Pairings for Knob Creek 9
- BBQ ribs - the pre-Prohibition heavy flavor matches the smoky sweetness of BBQ
- Pecans, almonds, nuts - the peanut note in Knob Creek connects directly with nutty snacks
Takeaway
9 years at 100 proof in this price range - honestly, not much to complain about. If you’re after intricate, polished bourbon, this won’t be it. Knob Creek isn’t playing that game. Rough, direct oak and caramel, heavy body. Not elegant - a bourbon that pushes through on sheer weight.
The 50% makes me happy. Proof carries the oak and caramel density properly. Every 40% bourbon I’ve had has felt thin somewhere, even when well-made, so Knob Creek committing to 100 proof is the right call.

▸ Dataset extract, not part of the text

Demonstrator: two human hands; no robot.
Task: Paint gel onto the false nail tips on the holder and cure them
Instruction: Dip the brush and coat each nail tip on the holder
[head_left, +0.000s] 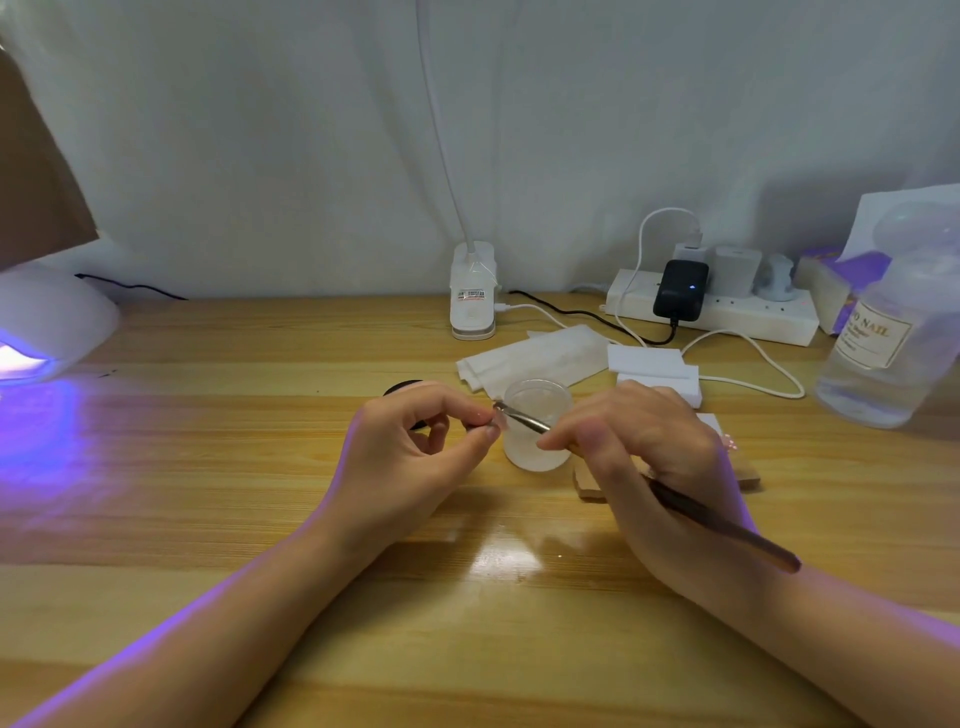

Makes a great Old Fashioned. The oak weight and caramel sweetness pair up with bitters nicely. For a bourbon entry point, start with Wild Turkey 101. If you want to step up into aged depth, Knob Creek 9 is a solid next move. Same 9 years but completely different direction from Wild Turkey 12 Year’s complex fruit profile - worth tasting both to figure out where your preference sits.